Saturday, January 27, 2007
Thomas Hardy’s English Lessons
When Thomas Hardy drew his first chancy breaths inside a Dorset cottage in 1840, Wordsworth had yet to become England’s poet laureate. By his ninth decade, still writing, Hardy enjoyed listening to the wireless with his dog, Wessex, and had seen the silent-film adaptation of his own “Tess of the D’Urbervilles.” The author’s life span seems somehow even vaster than it was, a match for the cosmically long view Hardy took of his fictional characters, fate’s playthings set in motion on a “blighted star.”

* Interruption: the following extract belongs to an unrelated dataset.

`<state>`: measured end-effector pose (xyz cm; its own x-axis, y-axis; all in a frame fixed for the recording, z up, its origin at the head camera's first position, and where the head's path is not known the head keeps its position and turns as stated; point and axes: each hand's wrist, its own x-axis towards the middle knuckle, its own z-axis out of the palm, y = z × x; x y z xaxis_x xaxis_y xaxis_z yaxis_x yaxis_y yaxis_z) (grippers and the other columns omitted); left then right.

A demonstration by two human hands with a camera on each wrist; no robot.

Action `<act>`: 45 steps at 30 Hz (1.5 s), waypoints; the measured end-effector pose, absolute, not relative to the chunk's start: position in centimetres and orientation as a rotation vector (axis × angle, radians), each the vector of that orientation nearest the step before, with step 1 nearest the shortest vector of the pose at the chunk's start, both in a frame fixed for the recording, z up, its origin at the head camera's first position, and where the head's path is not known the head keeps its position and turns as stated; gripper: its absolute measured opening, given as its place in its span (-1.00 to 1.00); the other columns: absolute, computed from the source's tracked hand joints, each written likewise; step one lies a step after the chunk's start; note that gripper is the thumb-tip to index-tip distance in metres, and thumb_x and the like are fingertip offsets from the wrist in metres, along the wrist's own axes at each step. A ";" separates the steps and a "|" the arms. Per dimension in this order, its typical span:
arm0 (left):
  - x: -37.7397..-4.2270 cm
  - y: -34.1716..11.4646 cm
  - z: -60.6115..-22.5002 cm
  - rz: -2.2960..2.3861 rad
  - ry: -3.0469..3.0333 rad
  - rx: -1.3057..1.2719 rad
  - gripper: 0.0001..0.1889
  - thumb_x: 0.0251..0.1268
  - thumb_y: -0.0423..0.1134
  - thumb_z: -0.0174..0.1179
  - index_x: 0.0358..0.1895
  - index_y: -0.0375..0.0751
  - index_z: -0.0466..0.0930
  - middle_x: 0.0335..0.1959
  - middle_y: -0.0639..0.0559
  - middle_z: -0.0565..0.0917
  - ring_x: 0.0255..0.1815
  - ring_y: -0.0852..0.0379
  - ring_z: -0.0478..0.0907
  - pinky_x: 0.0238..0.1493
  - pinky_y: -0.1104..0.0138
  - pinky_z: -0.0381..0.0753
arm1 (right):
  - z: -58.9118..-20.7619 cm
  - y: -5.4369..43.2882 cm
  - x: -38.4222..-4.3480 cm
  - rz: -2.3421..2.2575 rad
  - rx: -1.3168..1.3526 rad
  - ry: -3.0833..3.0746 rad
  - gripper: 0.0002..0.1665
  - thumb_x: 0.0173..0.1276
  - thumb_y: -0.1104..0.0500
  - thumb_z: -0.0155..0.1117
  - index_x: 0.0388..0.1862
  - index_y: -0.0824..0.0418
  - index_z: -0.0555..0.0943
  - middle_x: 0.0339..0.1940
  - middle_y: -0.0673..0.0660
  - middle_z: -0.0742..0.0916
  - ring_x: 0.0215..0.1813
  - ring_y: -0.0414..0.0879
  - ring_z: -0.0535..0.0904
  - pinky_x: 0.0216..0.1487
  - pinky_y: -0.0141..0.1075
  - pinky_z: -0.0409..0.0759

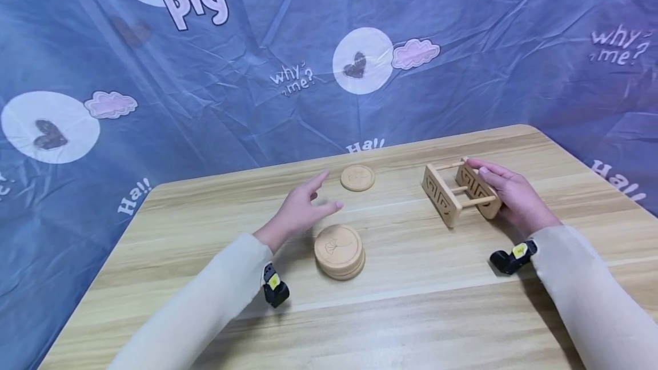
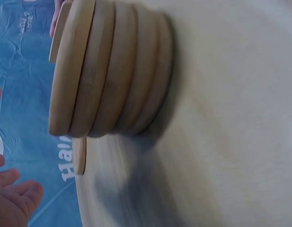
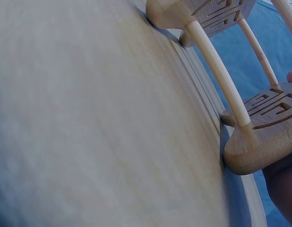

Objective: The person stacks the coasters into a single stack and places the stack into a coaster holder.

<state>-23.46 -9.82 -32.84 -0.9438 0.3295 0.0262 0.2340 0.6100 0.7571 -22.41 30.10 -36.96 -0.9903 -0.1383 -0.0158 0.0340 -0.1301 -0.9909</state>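
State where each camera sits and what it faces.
Head: on the head, looking forward and down at the table; left hand, right hand and both sleeves show.
Left wrist: worn there, facing the disc stack; left fingers show.
Right wrist: worn there, facing the wooden rack; right hand partly shows.
Shared: the wooden rack, in head and right wrist.

Head view | blue backdrop cloth (image 1: 308, 21) is carrying all words | "pig" (image 1: 193, 0) and, nearer centre, "why? me?" (image 1: 292, 79) are showing toward 11 o'clock | another "why? me?" toward 2 | "Ha!!" (image 1: 135, 196) is repeating at 9, 3 and mid-frame
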 end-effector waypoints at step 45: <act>-32.1 -7.4 -36.8 1.196 2.629 0.602 -0.12 -0.04 -0.20 0.39 0.40 -0.14 0.14 0.35 -0.13 0.31 0.28 -0.11 0.34 0.32 0.14 0.28 | -36.4 29.6 -22.1 -2.115 0.022 2.208 -0.36 0.38 -0.12 0.02 0.41 -0.01 0.24 0.14 -0.06 0.44 -0.05 -0.35 0.53 -0.09 -0.45 0.56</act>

This new biography makes its subject a fascinating case study in mid-Victorian literary sociology. Hardy struggles — with an industriousness befitting the age — against editorial rejection, rapacious contract terms and enforced prudery. Leslie Stephen, known chiefly to the 21st century as Virginia Woolf’s father, edited his magazine, The Cornhill, under the watchful, prissy eyes of so many others that he sometimes made “few suggestions beyond bowdlerizations” when working on Hardy’s copy. Serialization often forced the author “to pack in far too much plot” and thereby throw novels like “The Mayor of Casterbridge” significantly off-kilter. Finally, there were reviewers to contend with; Hardy remained overly sensitive to all they had to say.